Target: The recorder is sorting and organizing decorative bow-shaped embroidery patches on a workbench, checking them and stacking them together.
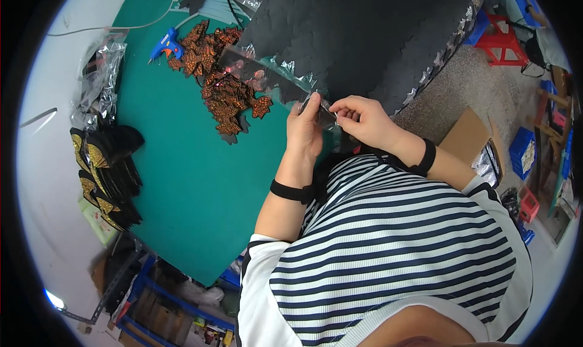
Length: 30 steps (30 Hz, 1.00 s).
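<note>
Both hands, left hand point(305, 128) and right hand point(359, 117), pinch a clear bag's point(267, 73) mouth (glittery orange cutouts point(226, 92) inside), likely sealing it; next, steady pressing along the strip.

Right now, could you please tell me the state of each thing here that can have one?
Clear plastic bag: held at its end by both hands, stretched over the table.
Left hand: pinching the bag.
Right hand: pinching the bag.
Orange glitter pieces: heaped loosely on the green mat.
Blue glue gun: lying down, unheld.
Black-and-gold pieces: stacked.
</note>
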Tool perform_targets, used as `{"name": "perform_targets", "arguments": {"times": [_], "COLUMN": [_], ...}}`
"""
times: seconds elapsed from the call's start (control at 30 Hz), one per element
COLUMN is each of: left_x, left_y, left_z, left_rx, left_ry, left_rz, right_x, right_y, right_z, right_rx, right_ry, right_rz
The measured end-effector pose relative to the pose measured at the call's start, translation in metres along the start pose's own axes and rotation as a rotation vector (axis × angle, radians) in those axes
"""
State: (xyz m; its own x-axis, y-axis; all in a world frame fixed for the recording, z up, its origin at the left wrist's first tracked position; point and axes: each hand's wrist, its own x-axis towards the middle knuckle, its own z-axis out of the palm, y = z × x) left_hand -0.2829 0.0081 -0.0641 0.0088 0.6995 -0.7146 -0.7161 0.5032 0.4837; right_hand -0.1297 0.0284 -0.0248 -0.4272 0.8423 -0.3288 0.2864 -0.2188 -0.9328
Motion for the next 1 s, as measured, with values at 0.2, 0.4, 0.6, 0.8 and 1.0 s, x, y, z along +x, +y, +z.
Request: {"name": "perform_targets", "arguments": {"times": [0.2, 0.4, 0.6, 0.8, 1.0], "left_x": [-0.010, -0.017, -0.017, -0.016, -0.015], "left_y": [0.007, 0.011, 0.018, 0.007, 0.000], "left_z": [0.017, 0.019, 0.020, 0.026, 0.033], "left_rx": [-0.018, 0.050, -0.097, -0.139, -0.027], "left_ry": [0.032, 0.015, -0.084, -0.061, -0.094], "left_rz": [0.059, 0.009, -0.146, 0.016, 0.142], "right_x": [-0.010, -0.014, -0.007, 0.009, 0.018], "right_y": [-0.016, -0.004, -0.012, -0.022, -0.030], "right_z": [-0.008, -0.043, -0.038, -0.018, -0.006], "right_rx": [-0.153, -0.282, -0.436, -0.396, -0.373], "right_ry": [0.048, 0.435, 0.414, 0.445, 0.552], "right_rz": [-0.124, -0.293, -0.437, -0.460, -0.326]}}
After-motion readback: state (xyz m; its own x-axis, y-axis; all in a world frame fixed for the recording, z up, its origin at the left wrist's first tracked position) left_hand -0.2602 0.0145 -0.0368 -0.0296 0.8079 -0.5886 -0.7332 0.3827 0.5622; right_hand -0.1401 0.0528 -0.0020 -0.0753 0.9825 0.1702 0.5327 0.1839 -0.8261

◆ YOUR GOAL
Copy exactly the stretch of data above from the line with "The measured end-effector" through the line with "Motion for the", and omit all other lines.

◆ ANSWER SPACE
The measured end-effector pose relative to the pose measured at the call's start, translation in metres along the start pose's own axes and rotation as a rotation vector (axis × angle, radians) in those axes
"""
State: (xyz m; its own x-axis, y-axis; all in a world frame fixed for the recording, z up, its origin at the left wrist's first tracked position; point and axes: each hand's wrist, its own x-axis towards the middle knuckle, its own z-axis out of the palm, y = z × x) left_hand -0.2829 0.0081 -0.0641 0.0088 0.6995 -0.7146 -0.7161 0.5032 0.4837; right_hand -0.1297 0.0284 -0.0248 -0.4272 0.8423 -0.3288 0.2864 -0.2188 -0.9328
Motion for the next 1 s, as measured, with values at 0.2, 0.4, 0.6, 0.8 and 1.0 s, x, y, z along +x, +y, +z.

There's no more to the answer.